War will be suicidal, Kosygin tells Yahya
From Our Special Correspondent, NEW DELHI, Aug. 18.—The Soviet Premier, Mr. Kosygin, is said to have told President Yahya Khan that any war with India will be suicidal for Pakistan.
According to diplomatic sources here, he has conveyed this in a message which the new soviet Ambassador to Pakistan, Mr. A. A. Rodinov, had delivered yesterday at Rawalpindi.
Mr. Kosygin’s message, coming in the wake of the Soviet Foreign Minister’s visit here and the conclusion of the Indo-Soviet treaty (with defence clauses), is reported to have warned Pakistan against loose talks of war with India.
The communication, it is learnt, asked the military regime to make an end to atrocities in Bangladesh and not to proceed with the trial of Sheikh Mujibur Rahman.
Mr. Kosygin had also pointed out that the continued influx of refugees from Bangladesh to India had been due to conditions of insecurity in Bangladesh.
He was supposed to have advised President Yahya Khan in favour of a political solution with the elected leaders of Bangladesh.

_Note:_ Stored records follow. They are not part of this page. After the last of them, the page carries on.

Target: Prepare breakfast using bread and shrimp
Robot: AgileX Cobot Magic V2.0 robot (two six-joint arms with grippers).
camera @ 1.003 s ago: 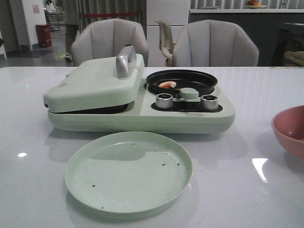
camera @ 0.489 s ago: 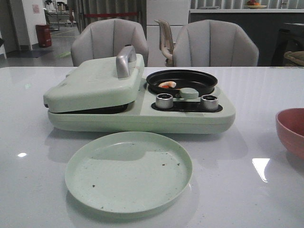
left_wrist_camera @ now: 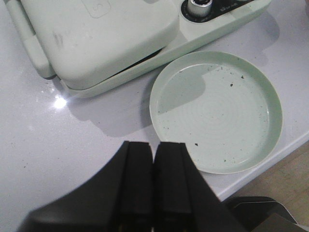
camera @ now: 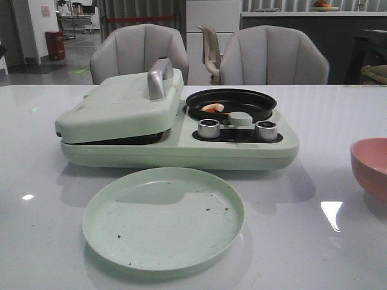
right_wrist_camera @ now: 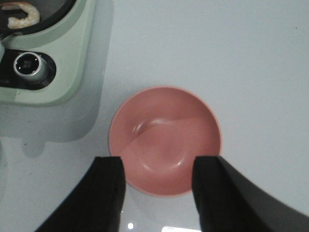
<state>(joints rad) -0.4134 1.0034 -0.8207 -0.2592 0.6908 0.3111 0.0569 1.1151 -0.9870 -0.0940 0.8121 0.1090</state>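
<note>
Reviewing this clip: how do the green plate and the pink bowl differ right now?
The green plate is pale mint, flat and shallow; the pink bowl is salmon pink, with deep curved walls. The plate has dark crumbs scattered over it, while the bowl looks clean inside. The plate sits in front of the breakfast maker; the bowl sits off to its right, with the open right gripper above it. Both are round, upright and hold no food.
</note>
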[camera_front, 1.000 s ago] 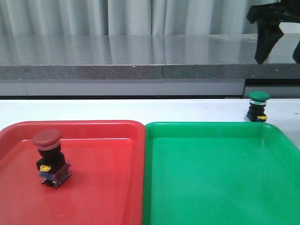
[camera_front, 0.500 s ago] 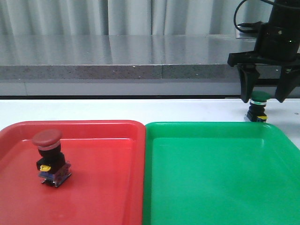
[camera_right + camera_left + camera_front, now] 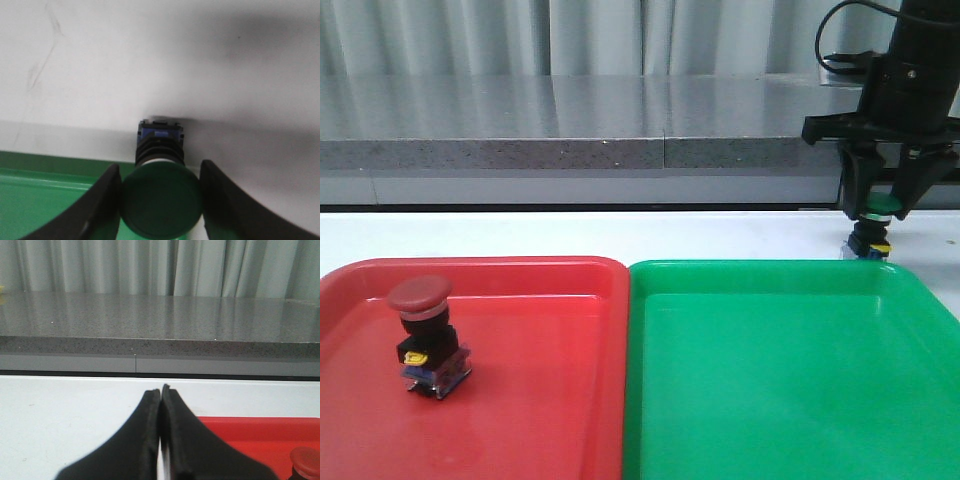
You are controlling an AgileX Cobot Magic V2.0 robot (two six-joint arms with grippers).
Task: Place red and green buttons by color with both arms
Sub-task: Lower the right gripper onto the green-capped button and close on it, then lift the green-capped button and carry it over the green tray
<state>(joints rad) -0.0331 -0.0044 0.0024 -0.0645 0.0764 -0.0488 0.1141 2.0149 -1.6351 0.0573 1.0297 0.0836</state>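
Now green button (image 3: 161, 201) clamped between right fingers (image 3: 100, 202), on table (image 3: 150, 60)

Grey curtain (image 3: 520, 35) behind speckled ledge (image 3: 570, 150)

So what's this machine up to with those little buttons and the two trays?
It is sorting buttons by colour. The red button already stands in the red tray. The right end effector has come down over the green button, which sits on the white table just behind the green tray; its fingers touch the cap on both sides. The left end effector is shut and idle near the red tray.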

The warning contained in the Soviet message will be repeated when the Pakistan Foreign Secretary, Sultan Mohammad Khan visits Moscow after his Teheran trip.
Meanwhile, nothing may come out of Pakistan’s approach to utilise the Security Council good offices for the posting of UN officials in East Bengal and India for what Pakistan called defusing tension points between the two countries.
Diplomatic sources believe that important members of the Security Council have seen through the Pak move of making the issue an IndoPak on instead of Pakistan- Bangladesh issue) and most of the members are not in a mood to oblige Pakistan.
That is the impression gathered by Indian official sources here.
The U.N. Under Secretary-General Mr. Narsinham, is currently here. He had meetings with the Prime Minister, the Foreign Minister, the Foreign Secretary and others. It is likely that his visit has something to do with the Pakistani move.
Official sources today expressed the regret that “certain countries supplying arms to Pakistan” were anxious to obligether (Pakistan) in order to convert the whole thing into an Indo-Pak issue, there-by seeking to sidestep the Bangladesh issue.
UNI adds: Pakistan rejected the view of the UN Secretary-General, U Thant, that the secret trial of Sheikh Mujibur Rahman by a special military tribunal would have repercussions beyond the borders of Pakistan.
In a letter to U Thant, the Pakistani representative to the UN Mr. Agha Shahi, contended that U Thant’s remarks exceeded the competence of the UN.
He said, “Pakistan cannot accept the proposition that any judicial decision in the individual case of Sheikh Mujibur Rahman will have any repercussions outside the borders of Pakistan.’
Mr. Shahi, whose letter dated August 16 was released in U.N. Headquarters yesterday, raised the issue of alleged Indian interference in Bangladesh, saying “No such repercussions are inevitable unless Pakistan’s hostile neighbour, India, is encouraged to make them so.”
Mr. Shahi prefaced his protest with the claim that the Pakistan Government had “Promptly accepted several suggestions made by the Secretary-General to help return the people who have been uprooted from their homes in East Pakistan.